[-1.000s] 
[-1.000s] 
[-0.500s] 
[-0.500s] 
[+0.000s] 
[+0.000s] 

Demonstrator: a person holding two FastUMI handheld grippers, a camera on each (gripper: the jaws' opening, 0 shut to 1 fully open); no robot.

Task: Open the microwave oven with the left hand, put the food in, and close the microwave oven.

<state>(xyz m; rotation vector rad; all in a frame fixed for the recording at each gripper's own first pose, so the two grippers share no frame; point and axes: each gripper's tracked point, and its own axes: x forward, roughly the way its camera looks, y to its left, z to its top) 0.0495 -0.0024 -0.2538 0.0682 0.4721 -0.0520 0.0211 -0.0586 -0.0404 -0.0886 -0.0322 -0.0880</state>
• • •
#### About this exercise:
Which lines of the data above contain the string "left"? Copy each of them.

#### Task result:
Task: Open the microwave oven with the left hand, put the food in, and close the microwave oven.
<state>(xyz m; rotation vector rad; all in a frame fixed for the recording at each gripper's own first pose, so the two grippers share no frame; point and axes: each gripper's tracked point, and its own axes: x forward, roughly the way its camera looks, y to its left, z to its top) 0.0495 -0.0024 -0.2538 0.0682 0.4721 -0.0520 0.0211 -0.0586 -0.0404 -0.0886 -0.0322 -0.0880</state>

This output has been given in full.